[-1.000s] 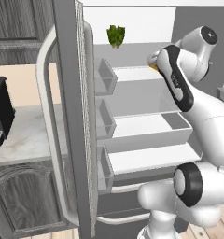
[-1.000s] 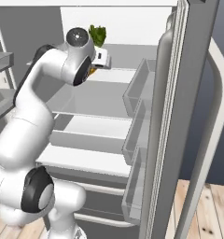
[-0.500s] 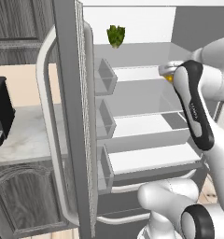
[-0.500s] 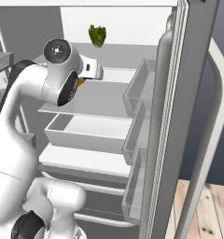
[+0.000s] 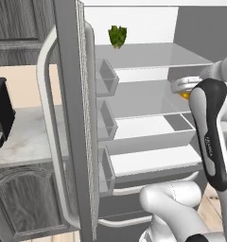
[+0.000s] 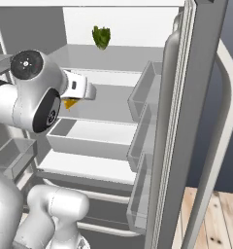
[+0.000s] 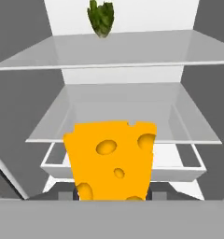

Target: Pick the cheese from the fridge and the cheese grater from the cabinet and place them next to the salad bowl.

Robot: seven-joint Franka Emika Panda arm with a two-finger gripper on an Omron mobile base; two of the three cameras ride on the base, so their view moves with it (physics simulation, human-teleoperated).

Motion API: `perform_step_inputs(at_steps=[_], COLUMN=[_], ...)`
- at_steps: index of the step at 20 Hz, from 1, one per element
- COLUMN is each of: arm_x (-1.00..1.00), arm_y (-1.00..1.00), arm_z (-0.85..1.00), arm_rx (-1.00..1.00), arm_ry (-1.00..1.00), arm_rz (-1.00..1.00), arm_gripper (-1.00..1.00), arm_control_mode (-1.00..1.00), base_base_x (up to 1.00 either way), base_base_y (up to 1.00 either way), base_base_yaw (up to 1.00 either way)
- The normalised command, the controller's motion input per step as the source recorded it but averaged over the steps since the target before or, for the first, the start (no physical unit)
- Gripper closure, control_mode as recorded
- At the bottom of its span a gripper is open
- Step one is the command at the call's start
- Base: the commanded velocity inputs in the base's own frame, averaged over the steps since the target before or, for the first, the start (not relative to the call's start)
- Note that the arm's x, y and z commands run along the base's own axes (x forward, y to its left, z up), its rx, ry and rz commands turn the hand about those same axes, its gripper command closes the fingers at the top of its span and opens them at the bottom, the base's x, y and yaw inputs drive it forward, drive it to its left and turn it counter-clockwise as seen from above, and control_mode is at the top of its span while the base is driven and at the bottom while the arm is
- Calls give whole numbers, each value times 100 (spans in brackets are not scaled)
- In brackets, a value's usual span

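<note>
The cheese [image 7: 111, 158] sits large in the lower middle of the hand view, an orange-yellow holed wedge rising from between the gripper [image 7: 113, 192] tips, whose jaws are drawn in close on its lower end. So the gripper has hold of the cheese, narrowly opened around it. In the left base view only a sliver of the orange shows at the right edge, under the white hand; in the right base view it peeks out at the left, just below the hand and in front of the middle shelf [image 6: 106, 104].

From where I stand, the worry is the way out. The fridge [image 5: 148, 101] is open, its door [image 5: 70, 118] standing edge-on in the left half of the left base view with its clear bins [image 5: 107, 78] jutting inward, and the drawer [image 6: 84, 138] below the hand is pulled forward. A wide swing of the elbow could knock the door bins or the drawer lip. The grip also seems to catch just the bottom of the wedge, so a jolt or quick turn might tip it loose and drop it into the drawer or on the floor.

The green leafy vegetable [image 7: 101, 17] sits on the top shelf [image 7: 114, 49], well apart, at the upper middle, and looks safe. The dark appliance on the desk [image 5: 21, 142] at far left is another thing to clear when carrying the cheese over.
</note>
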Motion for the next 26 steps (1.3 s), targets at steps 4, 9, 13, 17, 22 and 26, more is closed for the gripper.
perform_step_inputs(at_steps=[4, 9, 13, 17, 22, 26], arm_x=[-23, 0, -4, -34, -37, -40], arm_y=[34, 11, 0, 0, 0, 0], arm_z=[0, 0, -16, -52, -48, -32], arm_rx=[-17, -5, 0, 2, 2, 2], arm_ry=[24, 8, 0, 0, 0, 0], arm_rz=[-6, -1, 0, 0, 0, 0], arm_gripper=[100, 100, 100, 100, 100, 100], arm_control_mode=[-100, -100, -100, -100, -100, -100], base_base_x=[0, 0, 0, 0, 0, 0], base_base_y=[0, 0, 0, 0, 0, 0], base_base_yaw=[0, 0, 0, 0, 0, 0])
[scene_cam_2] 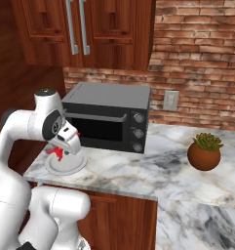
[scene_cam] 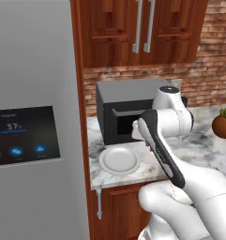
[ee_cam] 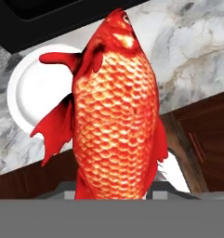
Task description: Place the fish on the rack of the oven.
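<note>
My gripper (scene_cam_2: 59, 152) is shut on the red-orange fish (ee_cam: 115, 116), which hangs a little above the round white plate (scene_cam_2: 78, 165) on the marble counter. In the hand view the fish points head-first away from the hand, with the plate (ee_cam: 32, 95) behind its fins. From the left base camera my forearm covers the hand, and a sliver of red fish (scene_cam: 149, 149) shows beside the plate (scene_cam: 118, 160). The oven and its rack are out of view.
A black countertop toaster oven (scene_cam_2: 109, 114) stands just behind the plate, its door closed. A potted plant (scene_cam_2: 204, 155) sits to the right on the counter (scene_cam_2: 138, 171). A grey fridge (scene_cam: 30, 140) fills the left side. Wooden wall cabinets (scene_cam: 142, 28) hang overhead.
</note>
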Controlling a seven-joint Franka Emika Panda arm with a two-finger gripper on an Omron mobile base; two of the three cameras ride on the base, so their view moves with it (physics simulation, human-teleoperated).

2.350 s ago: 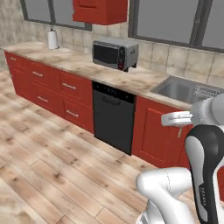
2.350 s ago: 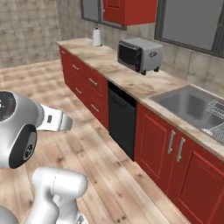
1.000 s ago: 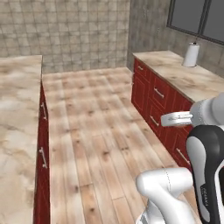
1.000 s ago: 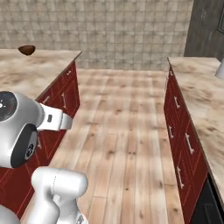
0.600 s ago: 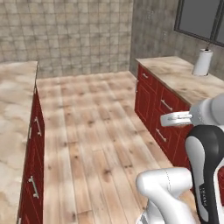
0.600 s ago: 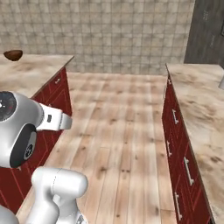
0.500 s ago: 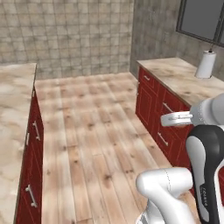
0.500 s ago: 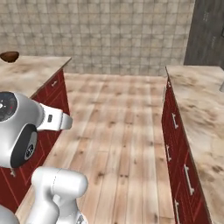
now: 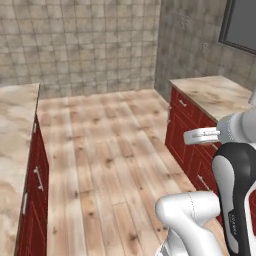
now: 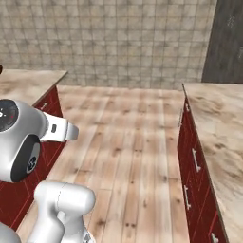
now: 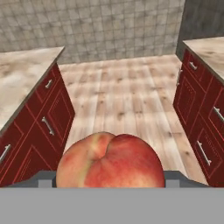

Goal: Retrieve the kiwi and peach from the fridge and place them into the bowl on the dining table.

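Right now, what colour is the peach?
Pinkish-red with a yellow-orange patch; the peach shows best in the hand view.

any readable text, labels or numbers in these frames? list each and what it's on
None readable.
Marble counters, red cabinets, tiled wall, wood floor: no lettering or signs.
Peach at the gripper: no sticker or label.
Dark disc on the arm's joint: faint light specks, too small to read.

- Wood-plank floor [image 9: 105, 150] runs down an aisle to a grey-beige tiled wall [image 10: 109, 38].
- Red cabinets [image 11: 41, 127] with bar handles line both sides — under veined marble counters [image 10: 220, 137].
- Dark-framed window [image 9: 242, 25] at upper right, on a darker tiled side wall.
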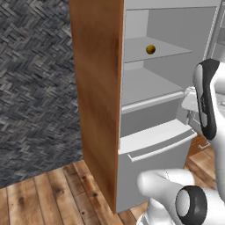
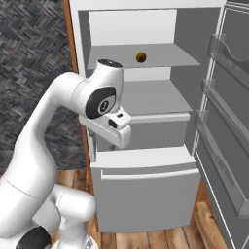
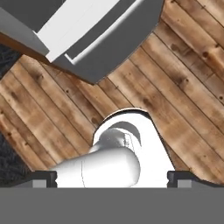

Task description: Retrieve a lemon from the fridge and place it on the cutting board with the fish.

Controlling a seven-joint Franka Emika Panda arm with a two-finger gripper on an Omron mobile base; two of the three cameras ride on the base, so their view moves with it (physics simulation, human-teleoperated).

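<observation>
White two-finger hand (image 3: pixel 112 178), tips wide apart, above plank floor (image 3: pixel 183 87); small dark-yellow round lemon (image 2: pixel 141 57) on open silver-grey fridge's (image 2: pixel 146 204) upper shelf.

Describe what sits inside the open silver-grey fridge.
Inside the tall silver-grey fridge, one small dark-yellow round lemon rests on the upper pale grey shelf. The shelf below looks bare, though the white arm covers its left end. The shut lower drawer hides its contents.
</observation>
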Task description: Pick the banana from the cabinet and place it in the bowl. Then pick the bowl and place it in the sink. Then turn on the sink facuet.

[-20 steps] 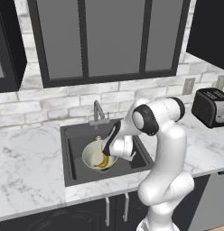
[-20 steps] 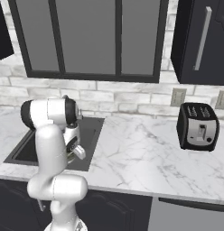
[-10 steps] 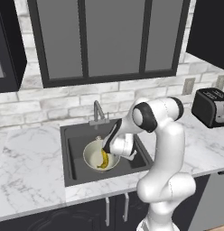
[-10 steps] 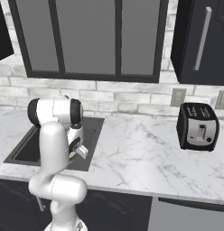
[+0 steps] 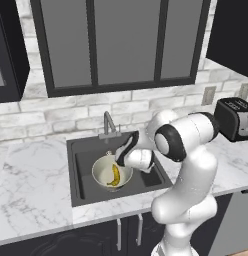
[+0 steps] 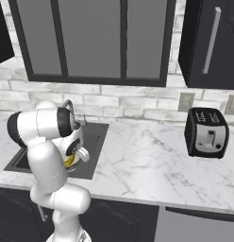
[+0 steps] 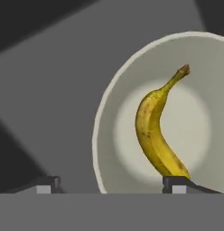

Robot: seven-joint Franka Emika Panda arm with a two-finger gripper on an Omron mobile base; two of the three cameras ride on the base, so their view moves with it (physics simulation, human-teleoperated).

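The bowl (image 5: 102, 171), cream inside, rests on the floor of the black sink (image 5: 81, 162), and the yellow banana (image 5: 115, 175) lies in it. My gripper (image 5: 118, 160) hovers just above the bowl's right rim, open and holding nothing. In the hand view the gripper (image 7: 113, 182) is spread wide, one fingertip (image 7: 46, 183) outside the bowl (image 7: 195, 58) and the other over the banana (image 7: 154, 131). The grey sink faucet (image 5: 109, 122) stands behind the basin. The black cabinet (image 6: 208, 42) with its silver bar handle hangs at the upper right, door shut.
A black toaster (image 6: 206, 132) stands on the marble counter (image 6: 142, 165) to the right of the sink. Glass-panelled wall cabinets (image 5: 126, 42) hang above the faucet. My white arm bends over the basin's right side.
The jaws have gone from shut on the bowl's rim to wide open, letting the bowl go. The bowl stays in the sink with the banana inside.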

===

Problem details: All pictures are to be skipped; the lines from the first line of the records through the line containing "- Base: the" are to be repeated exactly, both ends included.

Output of the task:
[-1.000s] 
[-1.000s] 
[-0.500s] 
[-0.500s] 
[+0.000s] 
[+0.000s] 
[+0.000s] 

Target: Pick the cheese from the fridge and the cheese grater from the cabinet and place them next to the salad bowl.

Robot: seven-joint Franka Emika Panda arm with a two-finger gripper on an Omron mobile base; two of the three cameras ride on the base, so their view moves with it (physics simulation, human-teleoperated).

Motion API: `perform_step_inputs(at_steps=[_], COLUMN=[_], ...)`
- at_steps: index of the step at 20 Hz, from 1, one per element
- COLUMN is each of: arm_x (-1.00..1.00), arm_y (-1.00..1.00), arm_z (-0.85..1.00), arm_rx (-1.00..1.00), arm_ry (-1.00..1.00), arm_rz (-1.00..1.00), arm_gripper (-1.00..1.00), arm_control_mode (-1.00..1.00), base_base_x (up to 1.00 either way), base_base_y (up to 1.00 either way), base_base_yaw (up to 1.00 either way)
- The normalised command, the controller's motion input per step as the source recorded it but averaged over the steps since the target before or, for the first, the start (no physical unit)
- Gripper closure, control_mode as recorded
- At the bottom of its span a gripper is open
- Step one is the command at the call's start
- Base: the commanded velocity inputs in the base's own frame, averaged over the steps since the target before or, for the first, the start (not relative to the call's start)

No more work remains in this exercise.